Abstract
A wide range of spatial operators have been developed for querying spatially referenced data, such as 'near', 'inside', 'outside', 'upstream', 'downstream' etc. This paper discusses equivalent work at the Institute of Hydrology on developing search mechanisms for querying the time dimension in a four dimensional GIS. The paper opens by identifying the properties of environmental time-series data and concludes that all data including spatial data have the potential to change over time. A generic data model capable of recording the history of environmental features as they move through space and time is described. The description concentrates particularly on those aspects of the model concerning time, for example, how it records that some attribute values relate to an instant in time, while others relate to an hour, a day or some indeterminate period terminated by a future, as yet unknown event.

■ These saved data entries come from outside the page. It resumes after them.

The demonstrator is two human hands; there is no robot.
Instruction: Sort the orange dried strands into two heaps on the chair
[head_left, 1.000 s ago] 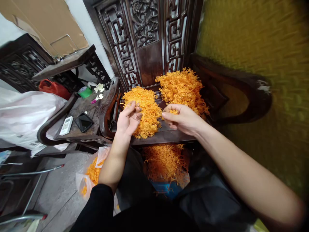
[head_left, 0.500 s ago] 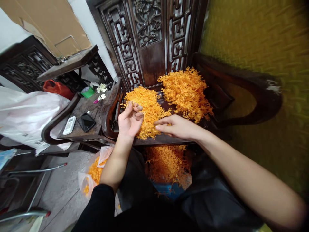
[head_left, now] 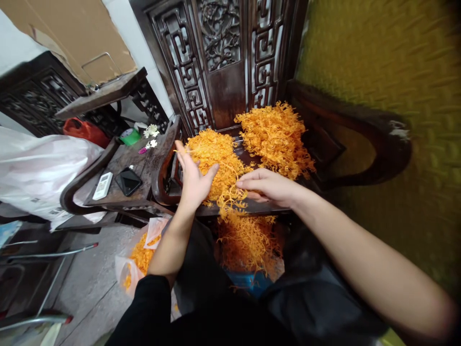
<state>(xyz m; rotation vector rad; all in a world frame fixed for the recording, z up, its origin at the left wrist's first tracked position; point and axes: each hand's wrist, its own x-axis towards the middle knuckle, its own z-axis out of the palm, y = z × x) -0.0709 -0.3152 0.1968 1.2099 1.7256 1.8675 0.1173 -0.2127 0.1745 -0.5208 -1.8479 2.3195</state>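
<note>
My right hand pinches an orange curly sprig, whose branching strands hang over the seat's front edge. To its left, my left hand has its fingers stretched and its thumb apart, beside a lighter orange heap. A thin strand lies near those fingertips; whether they touch it I cannot tell. A second, deeper orange heap of similar curly strands sits behind my right hand on the dark wooden chair.
Below, between my legs, more orange strands fill a blue container. A plastic bag of orange pieces stands on the floor. The left side table holds a phone, a white remote and green tape.
My left hand has opened from curled fingers and spread out. My right hand has lifted a curly sprig from the left heap, and it now dangles at the seat edge.
</note>
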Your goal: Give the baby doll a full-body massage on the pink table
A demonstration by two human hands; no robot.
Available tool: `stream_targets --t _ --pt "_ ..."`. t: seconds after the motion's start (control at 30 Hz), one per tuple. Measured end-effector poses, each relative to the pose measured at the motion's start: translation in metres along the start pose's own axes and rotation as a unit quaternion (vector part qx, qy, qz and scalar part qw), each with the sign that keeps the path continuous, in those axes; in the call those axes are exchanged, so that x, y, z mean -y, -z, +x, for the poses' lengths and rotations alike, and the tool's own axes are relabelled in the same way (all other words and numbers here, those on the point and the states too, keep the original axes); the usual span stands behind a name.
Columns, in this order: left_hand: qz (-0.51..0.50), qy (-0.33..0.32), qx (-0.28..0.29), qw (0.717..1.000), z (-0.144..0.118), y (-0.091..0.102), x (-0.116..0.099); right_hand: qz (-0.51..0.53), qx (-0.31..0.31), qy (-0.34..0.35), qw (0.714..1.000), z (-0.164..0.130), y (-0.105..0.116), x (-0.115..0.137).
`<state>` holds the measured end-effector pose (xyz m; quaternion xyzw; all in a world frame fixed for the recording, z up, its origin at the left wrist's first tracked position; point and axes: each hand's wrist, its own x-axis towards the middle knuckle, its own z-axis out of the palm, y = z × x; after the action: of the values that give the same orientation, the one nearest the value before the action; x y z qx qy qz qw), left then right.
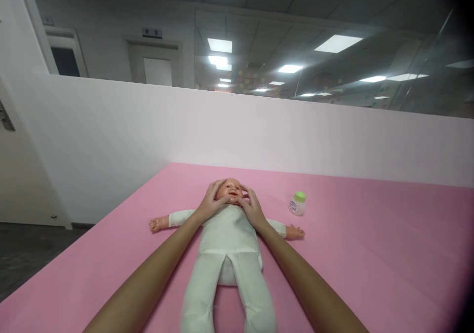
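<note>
A baby doll [230,232] with a white cloth body lies on its back, head at the far end and arms spread to the sides. My left hand [212,202] is curved around the left side of its head, thumb by the cheek. On the opposite side, my right hand [253,207] cups the head, thumb near the chin. Together both hands hold the doll's head [233,187] between them. The fingertips are partly hidden beside the head. To the right of the doll stands a small clear jar [297,206] with a green lid.
The doll and jar rest on a pink table surface [363,234]. A white partition [296,135] runs along the back edge, with glass above it on the right. On the far left are a door [25,175] and dark floor [25,254].
</note>
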<state>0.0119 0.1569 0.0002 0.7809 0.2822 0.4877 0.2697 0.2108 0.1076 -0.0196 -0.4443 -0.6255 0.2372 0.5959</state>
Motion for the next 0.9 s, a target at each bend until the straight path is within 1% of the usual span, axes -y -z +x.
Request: stream_targets --t 0.1,0.23,0.5,0.9 --pt "0.001 0.009 -0.003 1.000 -0.0006 -0.0011 0.0014 -0.001 0.007 -0.003 1.000 -0.0008 0.0004 0.0005" --pt "0.006 0.003 -0.004 1.000 -0.0019 -0.0028 0.0042 -0.001 0.012 0.003 1.000 -0.0012 0.0006 -0.0010" --pt "0.008 0.000 -0.004 1.000 -0.0011 -0.0005 -0.0005 -0.001 -0.003 0.001 1.000 -0.0005 0.0001 0.0017" --pt "0.005 0.003 0.002 1.000 -0.0017 -0.0018 0.0011 -0.002 0.010 0.003 1.000 -0.0008 0.0001 -0.0016"
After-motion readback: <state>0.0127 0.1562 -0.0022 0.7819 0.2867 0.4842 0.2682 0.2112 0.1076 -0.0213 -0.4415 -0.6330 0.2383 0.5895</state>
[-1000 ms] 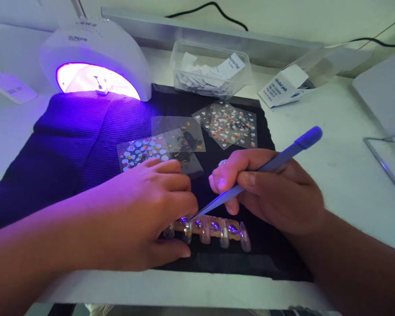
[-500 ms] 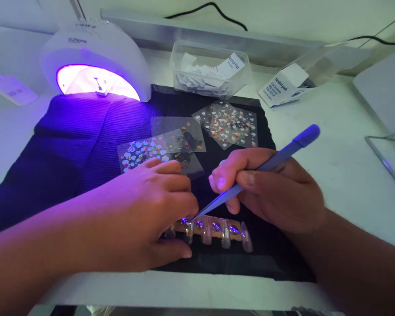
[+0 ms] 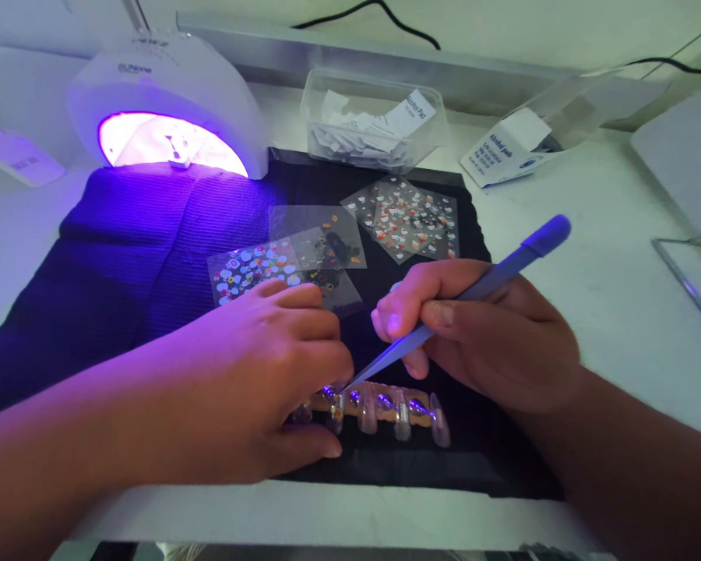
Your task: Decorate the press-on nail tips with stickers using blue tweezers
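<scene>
My right hand (image 3: pixel 473 335) is closed round a pair of blue-grey tweezers (image 3: pixel 494 280), held like a pen. Their points meet a clear false nail (image 3: pixel 336 417) near the left end of a brown display strip (image 3: pixel 379 399). Several clear nail tips stand across this strip, with shiny round spots between them. My left hand (image 3: pixel 286 366) is closed over the strip's left end, its curled fingers above and its thumb below, which hides that end. A yellowish mark shows on the nail under the tweezers.
Beyond my hands, a sticker sheet with coloured dots (image 3: pixel 251 273) and a sheet with small white-and-red figures (image 3: pixel 417 218) lie on the black cloth (image 3: pixel 128 249). A lit nail lamp (image 3: pixel 169 86), a plastic tub of alcohol pads (image 3: pixel 374 128) and an alcohol pads box (image 3: pixel 505 152) stand behind.
</scene>
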### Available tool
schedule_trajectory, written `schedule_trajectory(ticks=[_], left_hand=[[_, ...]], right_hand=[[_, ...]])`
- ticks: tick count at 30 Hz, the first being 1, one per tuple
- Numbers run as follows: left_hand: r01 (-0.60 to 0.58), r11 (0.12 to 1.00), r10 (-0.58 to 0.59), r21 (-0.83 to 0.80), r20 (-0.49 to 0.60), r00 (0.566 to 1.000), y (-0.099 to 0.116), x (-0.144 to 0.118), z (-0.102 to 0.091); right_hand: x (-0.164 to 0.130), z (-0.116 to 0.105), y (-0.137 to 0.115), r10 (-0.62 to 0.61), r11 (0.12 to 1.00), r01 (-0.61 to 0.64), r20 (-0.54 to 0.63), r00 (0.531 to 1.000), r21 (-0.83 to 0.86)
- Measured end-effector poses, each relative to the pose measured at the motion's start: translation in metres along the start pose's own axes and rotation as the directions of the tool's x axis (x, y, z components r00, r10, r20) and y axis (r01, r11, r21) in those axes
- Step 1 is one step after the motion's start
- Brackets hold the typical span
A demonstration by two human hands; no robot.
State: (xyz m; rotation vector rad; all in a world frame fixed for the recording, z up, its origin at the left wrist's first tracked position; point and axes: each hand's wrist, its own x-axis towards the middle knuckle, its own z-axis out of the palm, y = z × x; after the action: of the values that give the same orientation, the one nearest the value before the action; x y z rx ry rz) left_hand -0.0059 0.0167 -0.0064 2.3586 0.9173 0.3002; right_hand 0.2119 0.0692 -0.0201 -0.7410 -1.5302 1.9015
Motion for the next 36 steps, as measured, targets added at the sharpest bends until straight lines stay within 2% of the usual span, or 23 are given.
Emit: schedule_trajectory(ticks=[19, 26, 36], left_hand=[[0.026, 0.999, -0.027, -0.024, -0.039, 0.999, 0.0038, -0.0042, -0.0051], [-0.081, 0.994, 0.076, -0.078, -0.067, 0.995, 0.0023, -0.0062, -0.0069], [-0.078, 0.994, 0.071, -0.082, -0.085, 0.994, 0.0001, -0.0075, -0.0045]], right_hand=[[0.0003, 0.0009, -0.0024, 0.016, 1.000, -0.016, 0.012, 1.000, 0.013], [0.0011, 0.0014, -0.0035, 0.020, 0.999, -0.020, 0.007, 1.000, 0.029], [0.0015, 0.0019, -0.0023, 0.014, 1.000, -0.014, -0.001, 1.000, 0.019]])
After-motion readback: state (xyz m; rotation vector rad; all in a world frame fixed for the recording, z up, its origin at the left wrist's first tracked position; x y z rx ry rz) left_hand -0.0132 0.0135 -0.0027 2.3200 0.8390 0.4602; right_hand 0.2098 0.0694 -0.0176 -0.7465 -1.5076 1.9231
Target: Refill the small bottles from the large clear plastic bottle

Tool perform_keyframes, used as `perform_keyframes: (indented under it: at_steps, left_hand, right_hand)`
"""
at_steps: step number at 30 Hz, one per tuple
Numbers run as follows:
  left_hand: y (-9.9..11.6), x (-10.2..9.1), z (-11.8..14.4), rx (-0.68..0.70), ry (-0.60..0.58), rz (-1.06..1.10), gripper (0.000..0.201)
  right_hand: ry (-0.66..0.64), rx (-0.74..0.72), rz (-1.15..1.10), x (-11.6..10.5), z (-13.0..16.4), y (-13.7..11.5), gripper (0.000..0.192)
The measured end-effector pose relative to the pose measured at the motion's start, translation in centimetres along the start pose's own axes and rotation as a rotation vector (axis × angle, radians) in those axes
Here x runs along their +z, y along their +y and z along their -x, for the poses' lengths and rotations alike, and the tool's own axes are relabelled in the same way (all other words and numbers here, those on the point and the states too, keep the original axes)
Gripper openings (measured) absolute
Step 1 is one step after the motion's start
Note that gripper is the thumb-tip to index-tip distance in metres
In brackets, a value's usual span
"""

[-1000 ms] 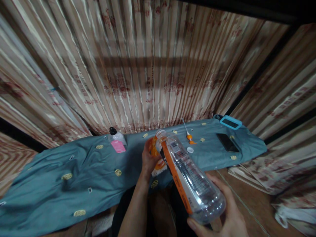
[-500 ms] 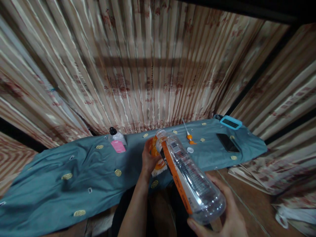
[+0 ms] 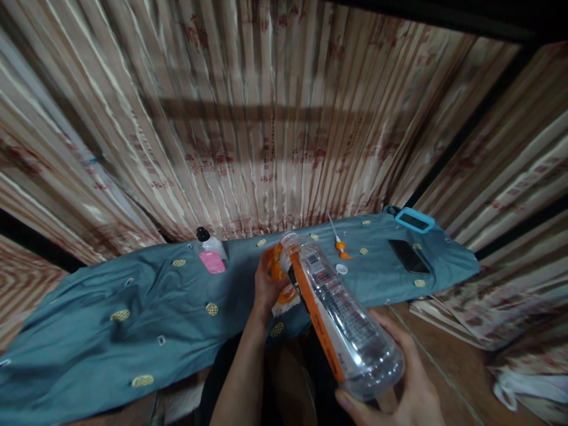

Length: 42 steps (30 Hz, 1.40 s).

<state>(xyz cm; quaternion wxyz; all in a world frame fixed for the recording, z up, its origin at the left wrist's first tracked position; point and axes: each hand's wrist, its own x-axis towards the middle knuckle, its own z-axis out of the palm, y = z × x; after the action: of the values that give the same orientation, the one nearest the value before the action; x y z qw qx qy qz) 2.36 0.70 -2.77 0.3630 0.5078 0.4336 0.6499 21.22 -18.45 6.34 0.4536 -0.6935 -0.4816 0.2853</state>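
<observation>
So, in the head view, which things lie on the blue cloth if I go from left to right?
small bottle with pink label → orange item in the left hand → white cap → orange-tipped tool → black phone → blue-framed device

Cloth [image 3: 146,307]: teal-blue, dotted with small yellow oval motifs. Bottle [image 3: 341,319]: clear plastic, orange label strip with black print; small bottle [image 3: 210,251]: clear, black cap, pink label. Curtain [image 3: 248,118]: beige and brown stripes with red print; phone [image 3: 409,255]: black; case [image 3: 415,220]: turquoise rim.
</observation>
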Motion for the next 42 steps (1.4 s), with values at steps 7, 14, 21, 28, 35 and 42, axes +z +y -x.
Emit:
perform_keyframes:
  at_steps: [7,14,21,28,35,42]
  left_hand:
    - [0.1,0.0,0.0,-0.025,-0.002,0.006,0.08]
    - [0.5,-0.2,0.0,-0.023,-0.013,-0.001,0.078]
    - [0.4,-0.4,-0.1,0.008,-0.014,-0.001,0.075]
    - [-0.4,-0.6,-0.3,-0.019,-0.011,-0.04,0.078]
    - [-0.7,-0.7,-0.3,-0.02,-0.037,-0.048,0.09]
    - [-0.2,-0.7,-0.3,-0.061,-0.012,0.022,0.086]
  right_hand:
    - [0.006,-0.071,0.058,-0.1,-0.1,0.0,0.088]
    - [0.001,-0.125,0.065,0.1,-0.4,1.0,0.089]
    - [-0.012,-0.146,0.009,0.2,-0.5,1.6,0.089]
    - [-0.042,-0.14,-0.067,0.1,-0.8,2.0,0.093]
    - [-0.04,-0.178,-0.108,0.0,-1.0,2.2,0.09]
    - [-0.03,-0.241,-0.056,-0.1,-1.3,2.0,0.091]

The main part of the paper outlines the search mechanisms and how they exploit the information in the database. Existing relational query languages can easily articulate simple time based queries such as 'within a date range". However, to ask the apparently simple question "find the sites where sediment levels exceed x when flow exceeded y" can require a highly complex query. This would be the case if the measurements of sediment and flow are not simultaneous and sediment values are instantaneous observations while the flow values are mean values each relating to a day. The objective of the Institute's work is to allow such queries to be expressed naturally and leave the system to resolve the complexity.
In order to express a query, the user must be able to visualise how the data are stored. Ideally, a simple generic stucture is required that can house all foreseeable data. Without such a structure, or data model, it is hard to consuct a logical and consistaent search engine for selecive extraction of data.
A generic data model has been developed, that is capable of storing both spatial and non-spatial time variant data. At the user level the data model records the world in terms of features. A feature is any object whose description over time and space the user wishes to record. The types of feature recorded are decided and defined by the user and the definitions stored in the systems data dictionary. Examples of features might include roads, rivers or river flow gauging stations. Features and events observed at them are defined in terms of attribute values. Attributes are also defined by the user, examples being feature name, grid reference or a concentration of a chemical.
The cube illustrated above, provides the user with a simple mental image of their data. Each cell contains the value of an attribute describing a feature at some moment in time, for example, the rate of flow in the Thames at Teddington on the 14/05/96. Each axis is infinite, and time may be recorded at any level of accuracy from years, through to months, weeks, days, hour, minutes and seconds.
The cube data model provides an environment for expressing queries. Extended SQL like languages for querying spatial data have been described elsewhere and such a facility is envisaged for the cube. This paper, however, will concentrate on a development that has been found extremely valuable from a users point of view. As well as extracting columns of data, it is also useful to be able to create lists of objects as the output of a query. To accomplish this, the concept of WHAT, WHERE and WHEN lists have been developed. A WHERELIST contains list of features of interest. A WHATLIST contains a list of attributes of interest. A WHENLIST contains a subset of the infinite time axis. Combined lists such as WHEREWHEN are also possible. Lists identify a number of cells in the cube and provide a very convenient way of driving applications that report on or analyse the contents of the cube. The paper will discuss their creation and use.
The paper concludes with a review of unresolved problems.